### [ASSIGNMENT]
Among the lines below, copy exactly those from the one with "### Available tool" through the one with "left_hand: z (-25", counting both ends.

Extracted records
════════════════
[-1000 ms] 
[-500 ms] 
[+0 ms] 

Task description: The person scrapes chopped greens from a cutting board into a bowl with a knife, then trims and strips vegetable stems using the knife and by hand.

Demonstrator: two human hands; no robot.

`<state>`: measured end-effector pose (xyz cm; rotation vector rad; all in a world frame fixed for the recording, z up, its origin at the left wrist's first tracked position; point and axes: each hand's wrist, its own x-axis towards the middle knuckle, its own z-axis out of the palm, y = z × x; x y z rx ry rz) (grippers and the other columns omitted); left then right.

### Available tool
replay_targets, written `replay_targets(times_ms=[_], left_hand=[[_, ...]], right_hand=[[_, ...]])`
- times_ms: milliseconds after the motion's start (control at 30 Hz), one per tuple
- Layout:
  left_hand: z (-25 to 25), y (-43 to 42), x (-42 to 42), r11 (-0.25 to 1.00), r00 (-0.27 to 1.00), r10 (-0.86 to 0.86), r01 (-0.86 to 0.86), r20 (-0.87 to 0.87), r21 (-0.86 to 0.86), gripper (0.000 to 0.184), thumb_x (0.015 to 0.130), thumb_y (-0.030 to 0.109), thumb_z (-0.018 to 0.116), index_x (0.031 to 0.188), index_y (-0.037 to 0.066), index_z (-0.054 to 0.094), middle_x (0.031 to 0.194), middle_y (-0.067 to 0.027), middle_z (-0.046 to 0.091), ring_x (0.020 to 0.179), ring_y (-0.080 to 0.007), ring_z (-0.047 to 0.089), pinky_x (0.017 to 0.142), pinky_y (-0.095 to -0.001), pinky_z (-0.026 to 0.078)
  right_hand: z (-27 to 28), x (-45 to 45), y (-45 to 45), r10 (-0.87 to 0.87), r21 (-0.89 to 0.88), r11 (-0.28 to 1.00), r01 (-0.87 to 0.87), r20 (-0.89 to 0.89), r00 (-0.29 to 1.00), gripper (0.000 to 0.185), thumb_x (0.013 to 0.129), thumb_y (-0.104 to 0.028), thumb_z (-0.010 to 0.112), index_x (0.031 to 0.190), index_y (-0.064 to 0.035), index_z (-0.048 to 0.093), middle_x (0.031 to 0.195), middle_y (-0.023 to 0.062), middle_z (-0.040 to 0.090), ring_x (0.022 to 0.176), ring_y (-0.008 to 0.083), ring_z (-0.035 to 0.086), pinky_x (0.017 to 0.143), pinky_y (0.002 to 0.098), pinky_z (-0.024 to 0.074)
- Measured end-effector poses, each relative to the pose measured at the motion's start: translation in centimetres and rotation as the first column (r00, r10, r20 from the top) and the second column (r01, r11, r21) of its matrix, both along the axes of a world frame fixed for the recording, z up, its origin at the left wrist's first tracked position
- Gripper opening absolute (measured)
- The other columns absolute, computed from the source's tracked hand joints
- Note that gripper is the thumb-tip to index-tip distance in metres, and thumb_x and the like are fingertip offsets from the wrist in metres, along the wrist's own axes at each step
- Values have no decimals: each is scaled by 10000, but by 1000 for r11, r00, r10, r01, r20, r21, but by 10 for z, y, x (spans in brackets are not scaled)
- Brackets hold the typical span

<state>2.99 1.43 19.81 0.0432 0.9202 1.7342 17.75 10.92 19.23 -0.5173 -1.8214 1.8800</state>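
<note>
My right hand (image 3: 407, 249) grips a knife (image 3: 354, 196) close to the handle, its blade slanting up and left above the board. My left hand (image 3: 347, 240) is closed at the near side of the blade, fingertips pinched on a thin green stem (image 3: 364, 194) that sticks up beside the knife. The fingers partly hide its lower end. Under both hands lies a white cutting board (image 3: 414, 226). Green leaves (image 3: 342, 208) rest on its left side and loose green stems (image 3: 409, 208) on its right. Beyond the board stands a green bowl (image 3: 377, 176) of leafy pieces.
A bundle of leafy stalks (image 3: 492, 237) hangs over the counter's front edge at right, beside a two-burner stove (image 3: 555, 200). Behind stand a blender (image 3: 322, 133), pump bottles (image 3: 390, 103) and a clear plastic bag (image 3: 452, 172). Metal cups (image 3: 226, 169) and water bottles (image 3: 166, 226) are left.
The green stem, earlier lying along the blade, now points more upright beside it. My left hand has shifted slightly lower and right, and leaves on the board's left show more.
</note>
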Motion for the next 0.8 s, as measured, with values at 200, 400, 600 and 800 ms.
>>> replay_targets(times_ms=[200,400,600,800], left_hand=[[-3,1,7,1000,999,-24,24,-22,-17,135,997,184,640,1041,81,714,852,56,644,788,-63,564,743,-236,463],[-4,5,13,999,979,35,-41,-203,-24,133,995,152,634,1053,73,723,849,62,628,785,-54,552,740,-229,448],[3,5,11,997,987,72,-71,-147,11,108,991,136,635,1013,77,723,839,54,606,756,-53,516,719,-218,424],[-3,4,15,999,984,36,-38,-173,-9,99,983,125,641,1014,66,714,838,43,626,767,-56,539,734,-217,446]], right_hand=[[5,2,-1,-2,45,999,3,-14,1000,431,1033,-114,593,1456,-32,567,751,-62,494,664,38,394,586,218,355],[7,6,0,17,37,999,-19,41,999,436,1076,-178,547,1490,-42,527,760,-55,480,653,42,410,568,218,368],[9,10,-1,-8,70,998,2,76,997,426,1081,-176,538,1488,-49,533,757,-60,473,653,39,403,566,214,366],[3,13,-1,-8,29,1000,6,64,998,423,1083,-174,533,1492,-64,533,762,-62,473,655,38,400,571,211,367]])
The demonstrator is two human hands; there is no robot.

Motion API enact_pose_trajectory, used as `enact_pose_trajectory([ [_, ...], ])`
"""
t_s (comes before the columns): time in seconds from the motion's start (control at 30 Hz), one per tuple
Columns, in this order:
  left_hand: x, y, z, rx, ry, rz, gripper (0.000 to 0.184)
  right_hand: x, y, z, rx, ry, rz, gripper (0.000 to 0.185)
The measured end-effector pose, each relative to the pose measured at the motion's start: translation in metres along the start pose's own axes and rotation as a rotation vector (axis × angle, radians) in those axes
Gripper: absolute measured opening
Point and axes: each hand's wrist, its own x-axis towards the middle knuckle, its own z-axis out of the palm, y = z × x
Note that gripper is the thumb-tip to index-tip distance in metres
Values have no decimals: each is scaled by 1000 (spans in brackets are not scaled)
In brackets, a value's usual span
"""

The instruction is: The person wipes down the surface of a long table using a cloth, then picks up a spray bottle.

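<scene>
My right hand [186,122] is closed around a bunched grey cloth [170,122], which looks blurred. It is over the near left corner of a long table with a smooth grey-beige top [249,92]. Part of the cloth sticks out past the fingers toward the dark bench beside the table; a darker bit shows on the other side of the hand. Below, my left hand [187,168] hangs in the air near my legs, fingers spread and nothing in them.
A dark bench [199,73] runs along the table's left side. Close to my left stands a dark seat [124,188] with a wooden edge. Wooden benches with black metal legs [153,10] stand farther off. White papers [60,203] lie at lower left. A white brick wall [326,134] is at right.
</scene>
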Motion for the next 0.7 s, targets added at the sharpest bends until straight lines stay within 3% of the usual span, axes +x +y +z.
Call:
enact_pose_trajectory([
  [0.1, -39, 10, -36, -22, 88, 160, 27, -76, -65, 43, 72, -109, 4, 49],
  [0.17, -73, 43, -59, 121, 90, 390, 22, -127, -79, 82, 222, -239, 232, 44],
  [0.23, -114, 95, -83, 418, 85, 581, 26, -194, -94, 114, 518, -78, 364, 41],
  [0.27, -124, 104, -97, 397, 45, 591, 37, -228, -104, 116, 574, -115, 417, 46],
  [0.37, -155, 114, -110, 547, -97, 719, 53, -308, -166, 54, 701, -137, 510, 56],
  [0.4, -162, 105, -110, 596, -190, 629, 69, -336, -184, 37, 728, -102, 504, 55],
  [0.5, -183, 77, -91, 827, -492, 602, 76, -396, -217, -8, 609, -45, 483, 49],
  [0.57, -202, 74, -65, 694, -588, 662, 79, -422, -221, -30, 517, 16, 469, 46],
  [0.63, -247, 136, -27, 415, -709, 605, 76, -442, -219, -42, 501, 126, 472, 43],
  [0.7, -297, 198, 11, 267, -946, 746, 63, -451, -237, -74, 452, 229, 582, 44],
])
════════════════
### [SOLVED PROBLEM]
### Available tool
replay_targets, written `replay_targets(times_ms=[_], left_hand=[[_, ...]], right_hand=[[_, ...]])`
- times_ms: milliseconds after the motion's start (control at 30 Hz), one per tuple
- Layout:
  left_hand: z (-25 to 25), y (-43 to 42), x (-42 to 42), r11 (-0.25 to 1.00), r00 (-0.27 to 1.00), r10 (-0.86 to 0.86), r01 (-0.86 to 0.86), r20 (-0.87 to 0.87), r21 (-0.86 to 0.86), gripper (0.000 to 0.184), thumb_x (0.015 to 0.130), thumb_y (-0.030 to 0.109), thumb_z (-0.018 to 0.116), index_x (0.031 to 0.188), index_y (-0.037 to 0.066), index_z (-0.054 to 0.094), middle_x (0.031 to 0.194), middle_y (-0.067 to 0.027), middle_z (-0.046 to 0.091), ring_x (0.020 to 0.179), ring_y (-0.080 to 0.007), ring_z (-0.047 to 0.089), pinky_x (0.017 to 0.142), pinky_y (-0.095 to -0.001), pinky_z (-0.026 to 0.078)

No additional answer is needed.